In seinem Roman "Unterwegs" schildert Joris-Karl Huysmans den Weg seiner Konversion.
Schriftsteller Joris-Karl Huysmans  (1848–1907)
Foto: IN | Wie Chateaubriand hat auch der hier abgebildete Huysmans eine sehr persönlich gehaltene Apologetik des christlichen Glaubens verfasst.

In jeder Buchhandlung nimmt heute die Rubrik Mystik einen breiten Raum ein. Klassische christliche Literatur und die großen Lehrer des geistlichen Lebens sind dort jedoch sehr rar anzutreffen. Beherrscht wird die Sparte Mystik in der Regel von Büchern fernöstlicher Religionen und dem weiten Feld der Esoterik. Aus dem Blick auf diesen Bücherbestand lässt sich schnell die Schlussfolgerung ziehen, Gotteserfahrungen seien prinzipiell nur im außerchristlichen Bereich möglich.

Der Schriftsteller Joris-Karl Huysmans (1848–1907) ist dem Gottsucher von heute sehr ähnlich, weil auch er zunächst auf gefährlichen Wegen gewandelt ist, sich sogar mit Okkultismus und Satanismus beschäftigt hat, dann aber sich der christlichen Mystik zugewandt hat und eine radikale Wende in seinem Leben vollzogen hat. Wie aktuell Huysmans heute ist, wird auch deutlich durch die Tatsache, dass Michel Houellebecq sich in seinem 2015 erschienenen Roman „Unterwerfung“ ausführlich mit Huysmans beschäftigt.

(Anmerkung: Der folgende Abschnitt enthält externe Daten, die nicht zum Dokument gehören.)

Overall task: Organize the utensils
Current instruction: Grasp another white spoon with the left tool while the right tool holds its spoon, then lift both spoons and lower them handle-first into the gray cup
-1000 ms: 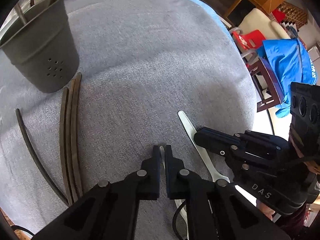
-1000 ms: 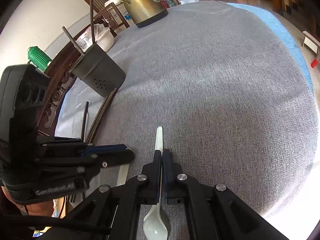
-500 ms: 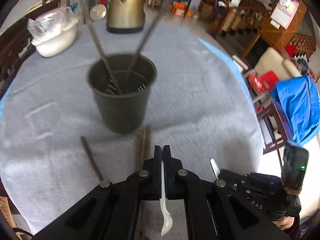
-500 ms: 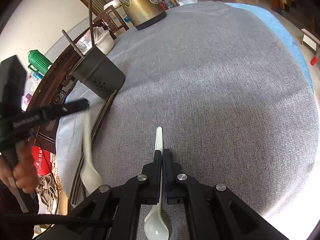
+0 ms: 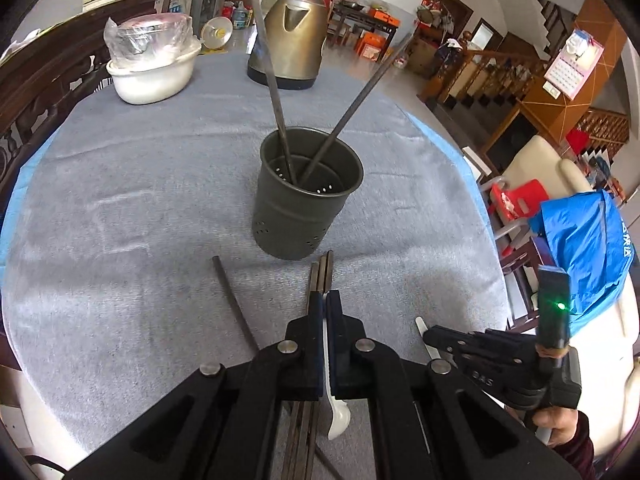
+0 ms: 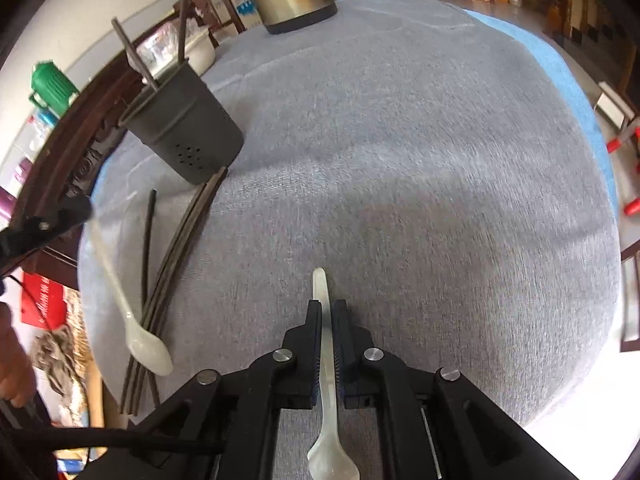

Seine letzten Lebensjahre verbrachte Huysmans im Benediktinerkloster Ligugé als Laienbruder. Dort schrieb er auch die autobiografisch geprägte Roman-Trilogie „En route“ („Unterwegs“, 1895), „La cathedrale“ („Die Kathedrale“, 1898) und „L?Oblat“ (1903). In deutscher Sprache ist diese Trilogie immer noch unvollständig. Während es von Huysmans letztem Roman bis heute keine deutsche Übersetzung gibt, wurde „La cathedrale“ 1990 komplett übersetzt und im Kirchheim Verlag veröffentlicht. „En route“ ist jetzt zum ersten Mal durch Michael von Killisch-Horn der Roman komplett ins Deutsche übersetzt.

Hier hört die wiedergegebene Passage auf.